2010年1月29日金曜日

"Crazy Heart" 「クレイジー・ハート」

ジェフ・ブリッジズが、落ちぶれたカントリー歌手に扮する映画です。

カントリーは苦手なほうで、「ウォーク・ザ・ライン/君につづく道」も敬遠したくらい。ではなぜ本作を観に行ったかというと、それはブリッジズが、今期映画賞主演俳優部門において、コリン・ファースの大敵だからです。コリンだって"A Single Man"の演技が絶賛されているのに、ゴールデン・グローブ賞も、SAG賞も、あっさりブリッジズが獲ってしまいました。でもまぁ、かたや恋人の死を嘆くイギリス人の隠れゲイ役、かたや落ちぶれたカントリー歌手役ときては、勝負は戦う前からついているようなものですけどね。それに、こちらの業界では、「ジェフ・ブリッジズは長年正当に評価されてこなかった。ここらで賞を獲らせてあげるべきではないか」という機運が高まってるのもあり、コリンは分が悪いです。

57歳のカントリー歌手バッド・ブレイクは、かつてはヒットに恵まれ人気者だったが、今はボーリング場や酒場をドサ回りする日々を送っている。とある町で、地元紙の記者の取材を受け、ブレイクとその記者ジェーンはお互いに引かれあうものを感じ、ドサ回りを続ける間も連絡を取り合うのだった。

ボーリング場にやってきたブレイクが車を降りると、ジュースの空きボトルを取り出して、中身の黄色い液体を駐車場にあけます。客席(結構埋まってました。平均年齢68歳ぐらい。車いすの人も2人)から笑いが起きなければ、それが何だかわかりませんでした。(^_^:) ブレイクの落ちぶれ具合、自尊心の失くし度が分かる、巧い出だしです。場内のバーで早速一杯注文したブレイクは当然タダで飲めると思ったのに、飲み代は契約に入っていないので自分持ち、と断るオーナーとの、みみっちい攻防がひとしきり繰り広げられ、みじめさに拍車がかかります。ヘビースモーカーでアル中のブレイクはコンディション最悪で、演奏の途中でゲロ吐いちゃったりもします。余談ですが、別の町で、ケガをしたブレイクが病院のお世話になった時、「酒を断って25ポンド痩せないと死ぬぞ」とアドバイスするお医者さんが、カレッジの映画科の教授にそっくりでした(^_^)。ブレイクのエージェントは、最初ロイ・シャイダーかと思ったのですが、違う役者さんでした。

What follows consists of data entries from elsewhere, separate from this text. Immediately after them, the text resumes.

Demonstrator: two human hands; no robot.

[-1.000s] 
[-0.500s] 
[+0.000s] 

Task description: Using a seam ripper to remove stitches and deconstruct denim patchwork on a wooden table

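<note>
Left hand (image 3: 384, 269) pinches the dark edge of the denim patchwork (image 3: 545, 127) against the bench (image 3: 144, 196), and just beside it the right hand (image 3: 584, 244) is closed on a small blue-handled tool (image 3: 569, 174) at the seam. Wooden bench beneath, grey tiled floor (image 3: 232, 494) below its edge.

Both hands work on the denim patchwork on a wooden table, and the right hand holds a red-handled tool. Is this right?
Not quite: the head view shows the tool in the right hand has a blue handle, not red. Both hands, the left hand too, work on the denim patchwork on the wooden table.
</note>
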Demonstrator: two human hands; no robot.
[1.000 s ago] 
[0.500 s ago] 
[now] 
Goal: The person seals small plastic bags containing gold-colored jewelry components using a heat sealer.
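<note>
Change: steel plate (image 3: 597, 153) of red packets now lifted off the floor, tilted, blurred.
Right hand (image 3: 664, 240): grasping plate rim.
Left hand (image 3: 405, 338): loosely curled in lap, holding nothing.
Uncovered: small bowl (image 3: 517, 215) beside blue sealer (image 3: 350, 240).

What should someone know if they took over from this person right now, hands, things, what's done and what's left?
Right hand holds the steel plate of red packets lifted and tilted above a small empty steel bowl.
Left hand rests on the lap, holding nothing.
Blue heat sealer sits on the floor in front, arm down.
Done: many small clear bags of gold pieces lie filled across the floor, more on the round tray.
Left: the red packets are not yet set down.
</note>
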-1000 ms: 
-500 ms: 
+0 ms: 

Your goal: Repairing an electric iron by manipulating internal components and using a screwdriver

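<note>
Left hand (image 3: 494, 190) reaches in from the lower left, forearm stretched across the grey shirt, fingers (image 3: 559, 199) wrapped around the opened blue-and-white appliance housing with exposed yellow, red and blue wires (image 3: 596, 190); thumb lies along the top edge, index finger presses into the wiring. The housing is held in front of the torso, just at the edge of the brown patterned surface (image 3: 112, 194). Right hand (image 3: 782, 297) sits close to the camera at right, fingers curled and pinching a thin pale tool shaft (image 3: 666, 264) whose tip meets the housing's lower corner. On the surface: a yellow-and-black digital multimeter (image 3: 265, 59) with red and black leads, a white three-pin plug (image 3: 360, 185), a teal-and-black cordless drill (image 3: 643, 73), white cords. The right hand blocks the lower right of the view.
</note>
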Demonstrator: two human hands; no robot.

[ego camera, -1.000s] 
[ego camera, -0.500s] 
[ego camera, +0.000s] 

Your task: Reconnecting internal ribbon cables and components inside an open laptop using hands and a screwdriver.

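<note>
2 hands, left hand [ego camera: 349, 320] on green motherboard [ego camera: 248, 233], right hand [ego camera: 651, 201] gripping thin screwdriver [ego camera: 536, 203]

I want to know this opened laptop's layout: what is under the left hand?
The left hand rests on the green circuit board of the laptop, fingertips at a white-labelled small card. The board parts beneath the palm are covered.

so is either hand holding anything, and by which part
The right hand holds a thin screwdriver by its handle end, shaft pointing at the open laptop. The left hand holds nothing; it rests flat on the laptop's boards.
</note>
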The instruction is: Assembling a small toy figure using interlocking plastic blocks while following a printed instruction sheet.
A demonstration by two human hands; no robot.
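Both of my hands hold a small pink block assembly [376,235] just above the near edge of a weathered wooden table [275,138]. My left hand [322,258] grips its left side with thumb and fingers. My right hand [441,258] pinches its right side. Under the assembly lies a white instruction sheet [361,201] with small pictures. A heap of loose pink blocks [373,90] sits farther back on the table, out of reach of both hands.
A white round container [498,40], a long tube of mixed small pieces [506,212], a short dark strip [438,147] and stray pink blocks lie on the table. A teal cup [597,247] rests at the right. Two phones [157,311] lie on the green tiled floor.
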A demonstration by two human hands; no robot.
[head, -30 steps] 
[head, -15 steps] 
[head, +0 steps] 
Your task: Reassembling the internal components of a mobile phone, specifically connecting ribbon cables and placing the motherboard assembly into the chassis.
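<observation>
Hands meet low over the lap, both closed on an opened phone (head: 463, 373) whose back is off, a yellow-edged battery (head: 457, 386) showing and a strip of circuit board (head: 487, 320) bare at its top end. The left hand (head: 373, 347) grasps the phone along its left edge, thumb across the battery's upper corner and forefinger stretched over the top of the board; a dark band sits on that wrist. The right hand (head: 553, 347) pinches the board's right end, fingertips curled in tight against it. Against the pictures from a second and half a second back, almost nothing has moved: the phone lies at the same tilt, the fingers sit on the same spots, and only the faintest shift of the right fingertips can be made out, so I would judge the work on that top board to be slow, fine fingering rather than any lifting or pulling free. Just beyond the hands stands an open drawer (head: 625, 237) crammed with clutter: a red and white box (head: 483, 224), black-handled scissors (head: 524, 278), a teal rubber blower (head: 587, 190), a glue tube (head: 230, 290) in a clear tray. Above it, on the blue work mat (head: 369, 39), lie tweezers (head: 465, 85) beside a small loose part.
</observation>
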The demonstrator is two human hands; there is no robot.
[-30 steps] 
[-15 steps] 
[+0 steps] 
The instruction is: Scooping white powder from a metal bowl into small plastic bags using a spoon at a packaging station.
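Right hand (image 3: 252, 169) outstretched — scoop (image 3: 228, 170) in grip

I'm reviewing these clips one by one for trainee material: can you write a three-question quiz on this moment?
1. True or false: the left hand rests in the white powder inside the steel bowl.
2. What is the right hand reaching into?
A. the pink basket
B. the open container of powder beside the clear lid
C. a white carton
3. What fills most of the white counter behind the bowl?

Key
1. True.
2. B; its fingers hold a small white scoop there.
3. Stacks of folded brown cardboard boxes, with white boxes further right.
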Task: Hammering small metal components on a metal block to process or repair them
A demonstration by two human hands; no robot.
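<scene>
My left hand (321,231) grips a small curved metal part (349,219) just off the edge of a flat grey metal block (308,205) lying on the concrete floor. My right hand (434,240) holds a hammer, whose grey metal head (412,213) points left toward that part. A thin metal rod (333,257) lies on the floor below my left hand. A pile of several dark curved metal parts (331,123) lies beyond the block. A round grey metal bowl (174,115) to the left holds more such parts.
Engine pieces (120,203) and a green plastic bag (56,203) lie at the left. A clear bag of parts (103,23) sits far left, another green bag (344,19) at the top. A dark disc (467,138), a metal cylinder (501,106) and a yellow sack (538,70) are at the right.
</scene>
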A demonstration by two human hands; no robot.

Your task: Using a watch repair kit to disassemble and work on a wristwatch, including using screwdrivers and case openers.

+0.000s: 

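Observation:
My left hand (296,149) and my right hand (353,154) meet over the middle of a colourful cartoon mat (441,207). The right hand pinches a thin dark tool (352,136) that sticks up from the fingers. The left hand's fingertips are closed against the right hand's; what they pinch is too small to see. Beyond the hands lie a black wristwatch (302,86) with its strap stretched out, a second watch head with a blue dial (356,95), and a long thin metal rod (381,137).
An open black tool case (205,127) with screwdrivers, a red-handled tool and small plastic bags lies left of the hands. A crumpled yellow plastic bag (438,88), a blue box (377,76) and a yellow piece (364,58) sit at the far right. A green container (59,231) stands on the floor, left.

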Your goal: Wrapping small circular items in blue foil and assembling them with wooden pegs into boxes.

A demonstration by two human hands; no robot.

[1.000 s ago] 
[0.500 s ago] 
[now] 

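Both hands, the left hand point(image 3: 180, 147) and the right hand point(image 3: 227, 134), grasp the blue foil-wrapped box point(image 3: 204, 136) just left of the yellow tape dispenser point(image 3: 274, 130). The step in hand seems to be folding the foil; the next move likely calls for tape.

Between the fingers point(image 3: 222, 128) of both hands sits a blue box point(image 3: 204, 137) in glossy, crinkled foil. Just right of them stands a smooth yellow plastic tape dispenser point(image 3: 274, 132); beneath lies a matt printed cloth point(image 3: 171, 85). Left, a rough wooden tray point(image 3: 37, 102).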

次の町では、ピアノ奏者から、地元の新聞に音楽関係の記事を書いている姪の取材を受けるように頼まれるブレイク。安っぽいモーテルで、いつものごとくだらしない格好(いっつもしまりのない腹部をはだけていて、目をつぶりたくなっちゃいます(^_^;))でくつろいでいた彼を訪ねてきたのは、おもいもかけず、out of leagueな感じの、若く美しい女性記者のジーン(マギー・ギレンホール)。面食らったブレイクは、あわてて居住まいを正します。

映画は、落ちぶれたカントリー歌手が、ゆっくりと再生への道をたどる過程を描いていますが、そのきっかけとなるのが、ジーンとの出会い。マギー・ギレンホールは、首筋から肩と腕にかけての曲線がなんともいえず色っぽくて、画面からも肌のぬくもりが伝わってきそうな、存在感とフェロモンのある女優さん。ジーンとブレイクのラブストーリーが素晴らしいのは、ギレンホールの功績が大きいです。ちなみに彼女のだんなさんは、ピーター・サースガードだったのですね。これまた目つきがなんとも色っぽい俳優で、フェロモン夫婦ですねぇ。彼も『17歳の肖像』で、今年の賞レースに絡んでます。ジーンの家のベッドに横たわり、ギターをつまびきながら、何(十?)年かぶりに新曲の構想を練るブレイクに、ジーンが哀しそうに、こんなことを言います。「こんなのフェアじゃない」。どうしてフェアじゃないかは、是非映画を観て確かめて欲しいです。

劇中でブリッジズとコリン・ファレル(ブレイクのかつての弟子役)が披露する歌は、本当に2人が歌っています。ブレイクの親友役でロバート・デュバルが出ていますが、彼は映画のプロデューサーでもあります。

映画がはけたあと、お年を召した男性が2人、「ブリッジズの演技はよかったが、賞をとるほどじゃないね!」とか議論してました。でも何と言っても役柄の求心力が強いわ、dude。「レスラー」のミッキー・ローク級。